#### [Exercise details]
Scan the entries below for the word "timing" and copy every line where it turns up.

(Entries provided)

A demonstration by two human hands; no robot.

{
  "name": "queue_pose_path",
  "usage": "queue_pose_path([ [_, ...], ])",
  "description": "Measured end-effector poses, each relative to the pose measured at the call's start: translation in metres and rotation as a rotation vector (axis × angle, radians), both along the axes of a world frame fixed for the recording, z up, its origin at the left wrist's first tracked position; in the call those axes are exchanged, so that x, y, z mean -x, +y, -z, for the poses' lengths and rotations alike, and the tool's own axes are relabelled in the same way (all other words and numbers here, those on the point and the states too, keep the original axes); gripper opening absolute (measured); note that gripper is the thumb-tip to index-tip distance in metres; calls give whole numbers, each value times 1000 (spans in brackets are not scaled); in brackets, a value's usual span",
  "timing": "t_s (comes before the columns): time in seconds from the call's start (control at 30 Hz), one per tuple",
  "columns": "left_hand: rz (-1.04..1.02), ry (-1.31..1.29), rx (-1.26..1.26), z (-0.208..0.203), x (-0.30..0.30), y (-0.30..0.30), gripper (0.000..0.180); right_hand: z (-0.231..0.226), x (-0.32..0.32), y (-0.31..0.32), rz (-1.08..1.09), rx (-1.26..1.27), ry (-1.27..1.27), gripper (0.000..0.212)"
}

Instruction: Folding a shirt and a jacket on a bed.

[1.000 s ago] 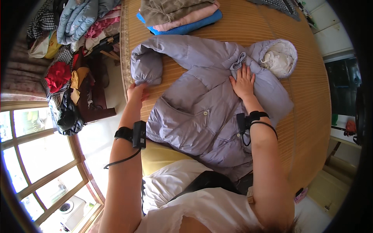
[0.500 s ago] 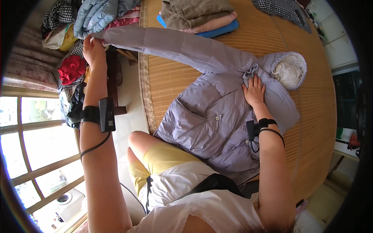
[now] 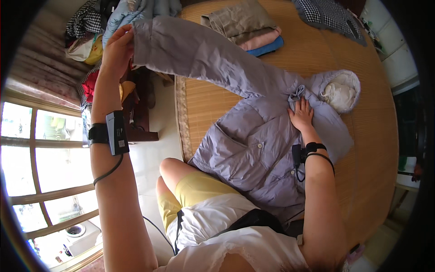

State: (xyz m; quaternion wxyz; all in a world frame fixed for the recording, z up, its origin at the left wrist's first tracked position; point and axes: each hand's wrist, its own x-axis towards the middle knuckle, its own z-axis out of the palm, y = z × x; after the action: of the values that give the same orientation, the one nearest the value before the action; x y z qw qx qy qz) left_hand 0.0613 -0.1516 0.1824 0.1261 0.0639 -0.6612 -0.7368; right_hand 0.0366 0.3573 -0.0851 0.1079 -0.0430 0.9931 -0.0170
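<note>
A greyish-lilac padded jacket (image 3: 247,136) lies spread over the mat, its hood (image 3: 340,93) with white lining pointing right. At the upper left, my left hand (image 3: 118,51) grips the cuff of one sleeve (image 3: 181,47), which it holds up and stretched out past the mat's edge. My right hand (image 3: 302,115) rests flat on the jacket's upper front beside the collar, fingers spread. Just above those fingers is a gathered bit of fabric (image 3: 297,93). The jacket's other sleeve cannot be made out clearly.
The woven mat (image 3: 371,149) covers a bed-like surface. Beyond the sleeve stands a stack of folded clothes (image 3: 244,22); a checked garment (image 3: 328,18) lies at the far edge. Piled clothes with a light-blue puffy jacket (image 3: 136,11) sit upper left, near the window (image 3: 54,154).
My left hand has pulled the sleeve's end wider and flatter, so more of the cuff shows. The right hand keeps its place on the jacket; the whole view has shifted a little.
</note>
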Motion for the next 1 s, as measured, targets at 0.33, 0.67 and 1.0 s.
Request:
queue_pose_path([
  [0.33, -14, 168, 451, -35, -21, 17, 21, -2, 1, 2, 30, 35, 16, 60],
  [0.67, -8, 222, 307, -66, -5, 82, 24, -27, 0, -150, -201, 673, 608, 55],
  [1.0, 250, 188, 195, -52, -19, 209, 24, -199, -43, -111, 91, 1997, -133, 54],
])
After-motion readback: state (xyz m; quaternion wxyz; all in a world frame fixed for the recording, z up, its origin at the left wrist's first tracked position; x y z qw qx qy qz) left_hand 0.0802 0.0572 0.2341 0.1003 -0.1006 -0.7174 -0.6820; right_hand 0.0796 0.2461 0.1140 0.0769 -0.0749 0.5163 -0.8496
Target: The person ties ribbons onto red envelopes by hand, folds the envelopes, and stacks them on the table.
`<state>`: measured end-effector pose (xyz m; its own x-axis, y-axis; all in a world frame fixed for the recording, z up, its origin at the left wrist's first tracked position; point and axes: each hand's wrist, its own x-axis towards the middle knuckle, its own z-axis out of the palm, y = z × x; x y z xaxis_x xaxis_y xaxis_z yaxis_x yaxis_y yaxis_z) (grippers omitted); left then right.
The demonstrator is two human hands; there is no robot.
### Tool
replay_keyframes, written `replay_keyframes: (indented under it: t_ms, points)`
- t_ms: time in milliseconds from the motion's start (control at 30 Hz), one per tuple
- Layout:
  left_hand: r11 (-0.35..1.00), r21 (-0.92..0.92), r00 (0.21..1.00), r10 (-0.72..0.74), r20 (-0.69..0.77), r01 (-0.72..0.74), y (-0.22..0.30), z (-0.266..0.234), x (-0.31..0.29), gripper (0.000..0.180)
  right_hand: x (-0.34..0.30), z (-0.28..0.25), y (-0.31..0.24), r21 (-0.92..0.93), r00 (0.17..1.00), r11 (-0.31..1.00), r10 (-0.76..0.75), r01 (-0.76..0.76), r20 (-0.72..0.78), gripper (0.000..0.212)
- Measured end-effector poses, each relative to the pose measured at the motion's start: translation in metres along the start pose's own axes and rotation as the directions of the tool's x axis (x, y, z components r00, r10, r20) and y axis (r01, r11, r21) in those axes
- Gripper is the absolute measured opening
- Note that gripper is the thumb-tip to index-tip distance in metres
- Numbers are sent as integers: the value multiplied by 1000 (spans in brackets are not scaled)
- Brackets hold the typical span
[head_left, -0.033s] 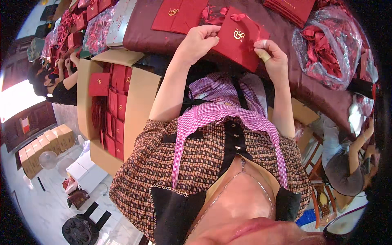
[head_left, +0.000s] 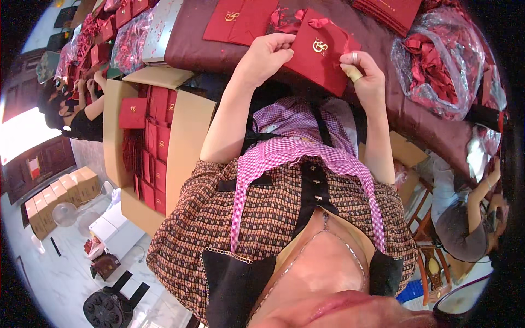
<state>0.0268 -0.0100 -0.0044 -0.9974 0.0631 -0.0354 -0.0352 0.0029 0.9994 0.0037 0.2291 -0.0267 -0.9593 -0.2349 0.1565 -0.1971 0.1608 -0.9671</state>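
Observation:
A red paper gift bag point(head_left: 322, 60) with a gold emblem lies tilted at the near edge of the cloth-covered table. At its top is a bow of red ribbon point(head_left: 319, 23), with one tail running down to the right. My left hand point(head_left: 266, 59) is closed at the bag's left edge, thumb and forefinger pinched together. On the other side, my right hand point(head_left: 365, 75) pinches the ribbon tail by the bag's right edge; a ring and a yellowish finger wrap show on it. The fingertips partly hide what each pinch covers.
More flat red bags point(head_left: 240, 22) lie to the left, with a stack point(head_left: 388, 15) at the far right. A clear plastic bag point(head_left: 437, 65) holds red ribbons. An open carton point(head_left: 188, 131) of red bags stands left. Other people work at left and right point(head_left: 462, 224).

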Motion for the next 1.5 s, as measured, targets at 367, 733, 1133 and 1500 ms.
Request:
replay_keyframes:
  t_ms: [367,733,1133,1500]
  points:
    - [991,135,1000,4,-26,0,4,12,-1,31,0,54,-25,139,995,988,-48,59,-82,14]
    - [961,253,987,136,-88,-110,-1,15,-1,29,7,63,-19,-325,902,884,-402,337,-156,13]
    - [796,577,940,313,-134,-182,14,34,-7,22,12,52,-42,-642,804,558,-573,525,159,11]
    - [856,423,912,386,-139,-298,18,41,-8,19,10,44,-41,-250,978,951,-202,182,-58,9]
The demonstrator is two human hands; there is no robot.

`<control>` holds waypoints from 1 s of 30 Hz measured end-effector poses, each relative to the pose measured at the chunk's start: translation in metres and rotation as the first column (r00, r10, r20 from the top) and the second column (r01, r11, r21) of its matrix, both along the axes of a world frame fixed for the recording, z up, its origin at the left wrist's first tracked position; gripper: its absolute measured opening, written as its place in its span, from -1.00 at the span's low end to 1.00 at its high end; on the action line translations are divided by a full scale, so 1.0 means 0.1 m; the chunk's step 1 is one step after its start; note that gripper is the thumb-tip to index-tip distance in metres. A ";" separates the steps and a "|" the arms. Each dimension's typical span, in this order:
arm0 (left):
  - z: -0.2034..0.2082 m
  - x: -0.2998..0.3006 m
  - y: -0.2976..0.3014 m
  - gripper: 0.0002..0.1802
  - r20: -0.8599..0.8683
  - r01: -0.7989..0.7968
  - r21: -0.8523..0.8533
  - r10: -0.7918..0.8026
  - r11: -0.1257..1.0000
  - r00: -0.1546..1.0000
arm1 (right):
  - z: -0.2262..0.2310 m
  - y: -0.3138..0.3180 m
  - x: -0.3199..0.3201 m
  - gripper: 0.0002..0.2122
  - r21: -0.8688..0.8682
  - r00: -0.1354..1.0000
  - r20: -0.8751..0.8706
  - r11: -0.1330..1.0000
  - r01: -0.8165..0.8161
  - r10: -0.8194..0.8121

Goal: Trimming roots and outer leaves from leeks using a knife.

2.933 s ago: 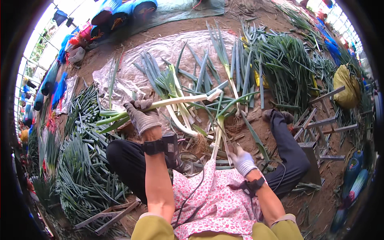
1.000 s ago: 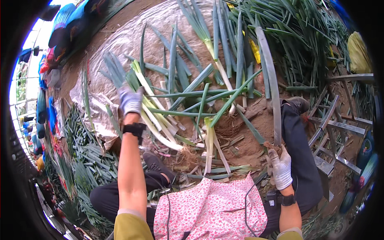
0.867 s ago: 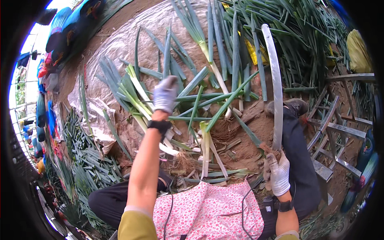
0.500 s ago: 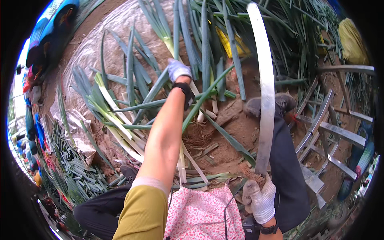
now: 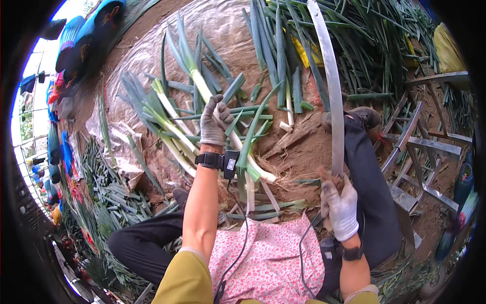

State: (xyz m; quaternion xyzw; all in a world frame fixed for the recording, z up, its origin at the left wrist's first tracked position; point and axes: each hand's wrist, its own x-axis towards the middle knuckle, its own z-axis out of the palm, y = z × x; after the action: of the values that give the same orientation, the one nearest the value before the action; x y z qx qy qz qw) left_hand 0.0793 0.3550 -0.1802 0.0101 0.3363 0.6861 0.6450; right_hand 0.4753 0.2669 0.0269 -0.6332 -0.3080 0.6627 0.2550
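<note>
My left hand (image 5: 213, 121), in a pale glove, is closed round the white stem of a leek (image 5: 201, 86). The leek slants across the ground, its green leaves away from me and its rooted end nearer. Beside that hand, several more leeks (image 5: 174, 134) lie fanned out to the left, and cut green leaves overlap the held stem. My right hand (image 5: 341, 210), also gloved, grips a long, slightly curved metal blade (image 5: 335, 91) at its lower end, where brownish wrapping shows. The blade points up and away from me, apart from the held leek.
A big heap of leek greens (image 5: 359, 55) lies at the far right, near a yellow sack (image 5: 448, 50). A metal frame (image 5: 417, 142) stands to my right. Chopped greens (image 5: 114, 195) cover the left ground. A pinkish floral cloth (image 5: 268, 253) covers my lap.
My left hand has drawn the leek toward me, so its rooted end lies closer to my lap. The blade stays in my right hand. The whole view has shifted slightly.
</note>
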 end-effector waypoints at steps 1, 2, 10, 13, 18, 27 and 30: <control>0.13 -0.02 -0.18 -0.46 -0.054 -0.039 0.007 0.039 0.999 0.998 | -0.02 -0.03 -0.02 -0.56 0.041 1.000 0.005 0.999 -0.015 0.014; 0.26 -0.01 -0.35 -0.48 -0.104 -0.075 0.019 0.077 0.997 0.992 | -0.04 -0.06 -0.04 -0.56 0.083 1.000 0.014 0.996 -0.026 0.025; 1.23 -0.05 -1.26 -0.52 -0.038 -0.181 0.193 0.192 0.964 0.981 | -0.25 -0.48 -0.46 -0.28 0.228 0.952 -0.042 0.931 -0.286 0.303; 1.57 -0.04 -1.42 -0.57 -0.057 -0.226 0.203 0.242 0.953 0.969 | -0.13 -0.77 -0.71 -0.30 0.137 0.882 -0.182 0.899 -0.416 0.435; 2.09 -0.07 -1.66 -0.53 -0.269 -0.252 0.161 0.288 0.954 0.919 | -0.01 -0.98 -0.86 -0.44 -0.034 0.853 -0.355 0.906 -0.422 0.384; 2.56 -0.82 -2.31 -0.53 -0.053 -0.176 0.140 0.185 0.974 0.981 | 0.22 -1.18 -1.14 -0.41 0.179 0.870 -0.208 0.892 -0.416 0.448; 2.76 -0.90 -2.47 -0.52 -0.067 -0.221 0.125 0.231 0.967 0.971 | 0.23 -1.25 -1.18 -0.42 0.327 0.871 -0.071 0.837 -0.440 0.486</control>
State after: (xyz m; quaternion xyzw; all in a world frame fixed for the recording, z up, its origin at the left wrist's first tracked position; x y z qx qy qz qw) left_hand -0.0104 0.1083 0.0955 0.0372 0.3203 0.7728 0.5467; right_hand 0.3575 0.1423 0.0503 -0.4412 -0.5290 0.6960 0.2027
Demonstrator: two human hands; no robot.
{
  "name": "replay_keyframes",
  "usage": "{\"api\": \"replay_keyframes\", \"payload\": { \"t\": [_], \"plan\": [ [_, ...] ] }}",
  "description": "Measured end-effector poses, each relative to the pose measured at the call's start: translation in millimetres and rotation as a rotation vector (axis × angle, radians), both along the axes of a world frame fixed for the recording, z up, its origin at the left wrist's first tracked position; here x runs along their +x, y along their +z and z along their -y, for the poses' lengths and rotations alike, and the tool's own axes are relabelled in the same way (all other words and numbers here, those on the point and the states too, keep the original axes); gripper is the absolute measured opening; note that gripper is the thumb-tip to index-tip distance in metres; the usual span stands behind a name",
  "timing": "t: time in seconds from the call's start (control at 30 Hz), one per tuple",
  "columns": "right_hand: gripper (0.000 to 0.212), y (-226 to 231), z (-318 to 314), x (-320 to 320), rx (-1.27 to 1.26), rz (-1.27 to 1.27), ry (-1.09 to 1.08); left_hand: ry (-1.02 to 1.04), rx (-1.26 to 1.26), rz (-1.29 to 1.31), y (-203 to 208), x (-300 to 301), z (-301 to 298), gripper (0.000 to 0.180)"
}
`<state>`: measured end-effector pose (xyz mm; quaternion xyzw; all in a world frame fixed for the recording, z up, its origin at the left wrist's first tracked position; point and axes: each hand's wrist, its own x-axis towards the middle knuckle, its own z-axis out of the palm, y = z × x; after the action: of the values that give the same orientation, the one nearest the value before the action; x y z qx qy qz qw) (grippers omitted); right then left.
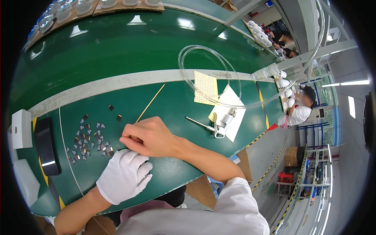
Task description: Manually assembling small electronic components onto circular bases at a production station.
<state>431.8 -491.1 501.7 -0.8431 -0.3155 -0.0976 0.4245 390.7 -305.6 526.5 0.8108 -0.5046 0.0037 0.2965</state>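
Two hands meet at the near side of one smooth, glossy green counter (172, 105). The left hand (124, 176) wears a single soft white fabric glove (114, 186), wrinkled over the knuckles; its fingers are bent and drawn close together, not spread. The right hand (148, 135) is bare, its fingers curled inward and the thumb tucked close to the index finger. It overlaps the glove's fingertips; I cannot tell whether it pinches the fabric or only lies over it.

Just left of both hands is a loose scatter of thin, flat, dark cards (86, 141), small and angular, some showing gold-coloured contacts. They overlap too much for an exact count, roughly three dozen; two lie apart, beyond the rest.

Past the right hand lies one slender, straight wooden stick (150, 102). To its right are one perforated-looking yellow sheet (205, 86), one smooth white sheet (237, 107) and one silvery metal air gun (222, 126) with a long thin nozzle, partly on the white sheet. Clear, glossy plastic tubing (181, 58) loops above them.

At the left are one flat black slab (46, 147) with rounded corners, one white box (22, 127) and one matte white block (26, 182).
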Motion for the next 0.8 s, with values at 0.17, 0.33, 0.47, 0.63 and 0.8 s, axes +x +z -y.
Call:
{"api": "replay_keyframes", "payload": {
  "t": [0.17, 0.33, 0.47, 0.63, 0.8],
  "plan": [
    [0.015, 0.6, -0.9, 0.7, -0.005, 0.003, 0.006, 0.005, -0.009, 0.001, -2.2, 0.6, -0.1, 0.021],
    [0.015, 3.6, -1.0, 1.0, -0.029, -0.007, 0.011, -0.010, 0.002, 0.001, -1.2, 2.6, -1.0, 0.019],
    [0.015, 3.0, -1.0, 1.7, -0.044, -0.017, 0.021, -0.001, -0.012, 0.020, -4.9, 1.9, -2.2, 0.019],
    [0.014, 4.5, -1.5, 2.1, -0.038, -0.030, 0.026, -0.011, -0.014, 0.016, -7.6, 1.8, -3.1, 0.019],
    [0.014, 3.9, -0.6, 1.5, -0.039, -0.050, 0.027, -0.015, -0.019, 0.011, -8.6, 2.0, -2.4, 0.018]
  ]
}}
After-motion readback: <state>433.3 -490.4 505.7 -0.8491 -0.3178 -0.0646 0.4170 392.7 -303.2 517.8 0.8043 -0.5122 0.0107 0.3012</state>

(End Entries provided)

#### [Solution for this problem]
  "timing": "t_s (comes before the columns): time in seconds from the call's start (control at 30 Hz), one per tuple",
  "timing": "t: time in seconds from the call's start (control at 30 Hz), one per tuple",

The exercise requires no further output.